Content starts

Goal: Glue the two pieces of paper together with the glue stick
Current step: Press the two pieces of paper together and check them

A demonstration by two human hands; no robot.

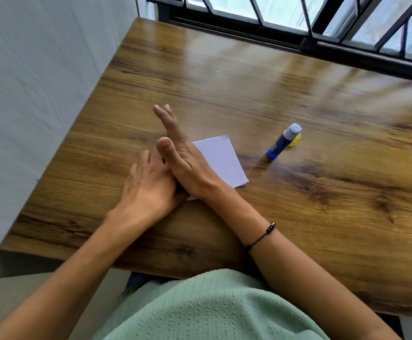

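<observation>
White paper (221, 159) lies flat on the wooden table (298, 192), and a second edge peeks out under its near corner. My right hand (183, 160) rests edge-down on the paper's left part, fingers straight and pointing away. My left hand (146, 190) lies just left of it, palm down with fingers spread, touching the right hand. Both hands hide the paper's left part. A blue glue stick (283, 141) stands uncapped to the right of the paper, with its white glue tip showing. Its yellow cap (295, 141) lies behind it.
A white wall (40, 94) runs along the table's left edge. A dark-framed window (322, 25) lines the far edge. A black cord bracelet (265, 235) is on my right wrist.
</observation>
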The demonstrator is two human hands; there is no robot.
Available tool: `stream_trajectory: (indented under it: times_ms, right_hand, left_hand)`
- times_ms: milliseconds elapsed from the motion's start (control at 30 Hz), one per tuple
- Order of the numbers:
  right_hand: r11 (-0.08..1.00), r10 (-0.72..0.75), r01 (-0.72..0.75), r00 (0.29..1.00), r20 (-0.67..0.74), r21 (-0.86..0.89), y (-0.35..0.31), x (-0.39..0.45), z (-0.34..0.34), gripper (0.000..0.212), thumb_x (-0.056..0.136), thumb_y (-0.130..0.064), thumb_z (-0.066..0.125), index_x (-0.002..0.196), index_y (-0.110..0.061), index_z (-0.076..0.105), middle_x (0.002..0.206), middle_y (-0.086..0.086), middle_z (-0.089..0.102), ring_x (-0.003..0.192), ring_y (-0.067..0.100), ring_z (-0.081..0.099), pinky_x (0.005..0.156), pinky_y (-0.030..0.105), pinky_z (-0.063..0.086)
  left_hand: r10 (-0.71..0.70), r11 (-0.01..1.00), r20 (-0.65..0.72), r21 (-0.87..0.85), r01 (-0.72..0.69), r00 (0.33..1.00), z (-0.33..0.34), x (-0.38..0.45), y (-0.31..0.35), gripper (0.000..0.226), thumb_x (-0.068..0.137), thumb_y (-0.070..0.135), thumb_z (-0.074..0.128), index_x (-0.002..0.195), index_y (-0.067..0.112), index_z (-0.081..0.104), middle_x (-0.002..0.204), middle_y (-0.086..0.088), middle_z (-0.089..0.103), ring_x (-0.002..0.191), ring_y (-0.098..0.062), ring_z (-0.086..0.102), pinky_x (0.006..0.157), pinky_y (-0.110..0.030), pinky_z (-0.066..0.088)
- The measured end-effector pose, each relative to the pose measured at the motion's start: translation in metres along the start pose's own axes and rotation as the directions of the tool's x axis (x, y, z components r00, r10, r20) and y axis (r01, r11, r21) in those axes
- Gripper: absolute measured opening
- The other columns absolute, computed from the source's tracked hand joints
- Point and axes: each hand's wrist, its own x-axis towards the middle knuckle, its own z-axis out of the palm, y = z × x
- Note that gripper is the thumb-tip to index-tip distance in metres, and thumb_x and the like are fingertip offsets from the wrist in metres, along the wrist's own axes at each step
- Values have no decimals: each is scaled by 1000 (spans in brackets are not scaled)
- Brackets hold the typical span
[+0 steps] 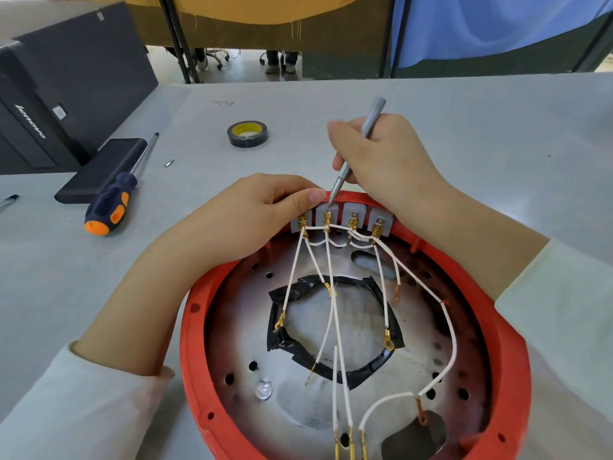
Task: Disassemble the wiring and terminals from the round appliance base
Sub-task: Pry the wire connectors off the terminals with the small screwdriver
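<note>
Two hands work at the far rim of a round red appliance base (189, 330), which fills the lower centre and lower right of the frame on a grey table (464, 134). The left hand (252, 214), just left of centre, curls its fingers over the rim and pinches at the left end of a row of four grey terminal blocks (343, 217) with thumb and forefinger. The right hand (384, 161), above centre, grips a slim silver tool (361, 141) like a pen, fingers wrapped round its shaft; the tip rests on the second block from the left. Brass terminals (327, 218) sit in the blocks, and white wires (331, 260) fan down from them across the scorched metal plate inside the base, several ending in loose ring lugs. A ring of black tape (285, 340) surrounds the plate's central opening.

At the left of the frame a screwdriver with a dark blue and orange handle (111, 204) lies on the table, partly over a flat black object (99, 167). A roll of black tape with a yellow core (247, 133) sits above centre, and a small metal bit (169, 163) lies between it and the screwdriver. A black computer case (49, 94) stands in the upper left.
</note>
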Motion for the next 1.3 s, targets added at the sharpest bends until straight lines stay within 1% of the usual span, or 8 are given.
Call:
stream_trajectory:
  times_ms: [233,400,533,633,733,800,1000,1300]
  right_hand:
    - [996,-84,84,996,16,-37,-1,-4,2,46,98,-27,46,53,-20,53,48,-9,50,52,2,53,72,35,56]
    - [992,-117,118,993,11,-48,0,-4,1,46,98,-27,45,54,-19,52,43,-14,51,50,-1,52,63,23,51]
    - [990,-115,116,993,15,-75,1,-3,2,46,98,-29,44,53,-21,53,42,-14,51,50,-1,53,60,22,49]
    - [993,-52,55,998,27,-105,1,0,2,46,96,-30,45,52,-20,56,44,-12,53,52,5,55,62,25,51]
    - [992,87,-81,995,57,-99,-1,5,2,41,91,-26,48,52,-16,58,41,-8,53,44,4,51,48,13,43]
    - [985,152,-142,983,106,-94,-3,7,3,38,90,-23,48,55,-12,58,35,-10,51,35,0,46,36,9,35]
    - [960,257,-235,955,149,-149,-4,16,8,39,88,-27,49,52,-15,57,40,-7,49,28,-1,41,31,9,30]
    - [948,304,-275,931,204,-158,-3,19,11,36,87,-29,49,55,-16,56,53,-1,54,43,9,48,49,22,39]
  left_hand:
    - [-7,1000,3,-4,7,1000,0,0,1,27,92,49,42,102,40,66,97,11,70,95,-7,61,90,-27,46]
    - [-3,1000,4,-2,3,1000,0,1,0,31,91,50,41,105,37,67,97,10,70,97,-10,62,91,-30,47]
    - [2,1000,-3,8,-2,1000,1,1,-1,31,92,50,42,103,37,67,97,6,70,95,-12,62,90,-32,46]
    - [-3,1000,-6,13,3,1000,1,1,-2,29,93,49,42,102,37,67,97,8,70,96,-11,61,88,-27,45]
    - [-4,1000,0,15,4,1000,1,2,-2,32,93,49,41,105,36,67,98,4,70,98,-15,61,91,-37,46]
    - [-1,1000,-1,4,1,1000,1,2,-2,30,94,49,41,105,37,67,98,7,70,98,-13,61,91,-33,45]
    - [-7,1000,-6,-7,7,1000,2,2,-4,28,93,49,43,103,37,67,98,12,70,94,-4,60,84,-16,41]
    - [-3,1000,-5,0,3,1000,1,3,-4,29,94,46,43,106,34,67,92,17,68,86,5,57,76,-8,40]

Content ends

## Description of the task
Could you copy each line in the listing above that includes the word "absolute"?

## Solved problem
- Gripper: absolute measured opening
- The other columns absolute, computed from the source's tracked hand joints

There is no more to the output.